As the apicid <---> pxm and pxm <--> node relationship are persistent, then
the apicid <--> node mapping is persistent, so the root cause is the
cpu-id <-> lapicid mapping is not persistent (because the currently implementation
always choose the first free cpu id for the new added cpu).
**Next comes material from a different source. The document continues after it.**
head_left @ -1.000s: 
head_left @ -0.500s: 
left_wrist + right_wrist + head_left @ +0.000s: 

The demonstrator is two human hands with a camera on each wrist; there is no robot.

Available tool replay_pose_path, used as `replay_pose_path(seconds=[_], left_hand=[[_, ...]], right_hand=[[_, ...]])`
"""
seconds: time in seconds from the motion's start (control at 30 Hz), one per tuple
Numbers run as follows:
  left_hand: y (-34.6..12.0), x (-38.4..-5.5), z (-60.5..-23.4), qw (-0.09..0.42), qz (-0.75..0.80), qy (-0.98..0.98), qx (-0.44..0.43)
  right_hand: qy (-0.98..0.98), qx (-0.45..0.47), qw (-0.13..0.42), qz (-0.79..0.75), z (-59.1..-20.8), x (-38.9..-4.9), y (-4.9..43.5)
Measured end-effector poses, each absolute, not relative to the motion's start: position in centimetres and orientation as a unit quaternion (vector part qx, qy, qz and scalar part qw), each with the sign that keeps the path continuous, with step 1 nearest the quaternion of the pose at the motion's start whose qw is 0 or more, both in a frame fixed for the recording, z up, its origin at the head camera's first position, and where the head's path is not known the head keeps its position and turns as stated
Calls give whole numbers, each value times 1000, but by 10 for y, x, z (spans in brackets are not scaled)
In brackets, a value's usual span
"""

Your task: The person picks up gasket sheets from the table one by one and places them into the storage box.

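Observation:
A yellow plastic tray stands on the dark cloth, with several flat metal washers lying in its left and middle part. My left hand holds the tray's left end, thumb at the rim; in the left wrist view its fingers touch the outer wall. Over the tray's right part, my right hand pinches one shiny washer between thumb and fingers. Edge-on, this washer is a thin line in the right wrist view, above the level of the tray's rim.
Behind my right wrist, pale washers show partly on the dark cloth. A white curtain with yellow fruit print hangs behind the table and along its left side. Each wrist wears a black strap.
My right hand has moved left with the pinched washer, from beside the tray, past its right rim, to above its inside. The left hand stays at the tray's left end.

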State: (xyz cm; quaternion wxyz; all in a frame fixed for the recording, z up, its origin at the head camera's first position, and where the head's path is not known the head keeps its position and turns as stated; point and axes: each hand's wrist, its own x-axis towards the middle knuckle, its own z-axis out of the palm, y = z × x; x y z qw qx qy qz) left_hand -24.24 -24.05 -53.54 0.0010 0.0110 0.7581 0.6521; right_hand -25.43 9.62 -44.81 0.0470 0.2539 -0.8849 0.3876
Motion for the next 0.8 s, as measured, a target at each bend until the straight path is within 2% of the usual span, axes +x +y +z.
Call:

If we can build
persistent cpu-id <-> lapicid relationship, this problem will be fixed.

This patch tries to build the whole world mapping cpuid <-> apicid <-> pxm <-> node
for all possible processor at the boot, the detail implementation are 2 steps:
Step1: generate a logic cpu id for all the local apic (both enabled and dsiabled)
when register local apic
Step2: map the cpu to the phyical node via an additional acpi ns walk for processor.

Please refer to:
https://lkml.org/lkml/2015/2/27/145
https://lkml.org/lkml/2015/3/25/989
for the previous discussion.

Reported-by: Yasuaki Ishimatsu <isimatu.yasuaki@xxxxxxxxxxxxxx>
Signed-off-by: Gu Zheng <guz.fnst@xxxxxxxxxxxxxx>
---
arch/ia64/kernel/acpi.c | 2 +-
arch/x86/include/asm/mpspec.h | 1 +
arch/x86/kernel/acpi/boot.c | 8 +--
arch/x86/kernel/apic/apic.c | 71 +++++++++++++++++++++++----
arch/x86/mm/numa.c | 20 --------
drivers/acpi/acpi_processor.c | 2 +-
drivers/acpi/bus.c | 3 +
drivers/acpi/processor_core.c | 108 ++++++++++++++++++++++++++++++++++------
include/linux/acpi.h | 2 +
9 files changed, 162 insertions(+), 55 deletions(-)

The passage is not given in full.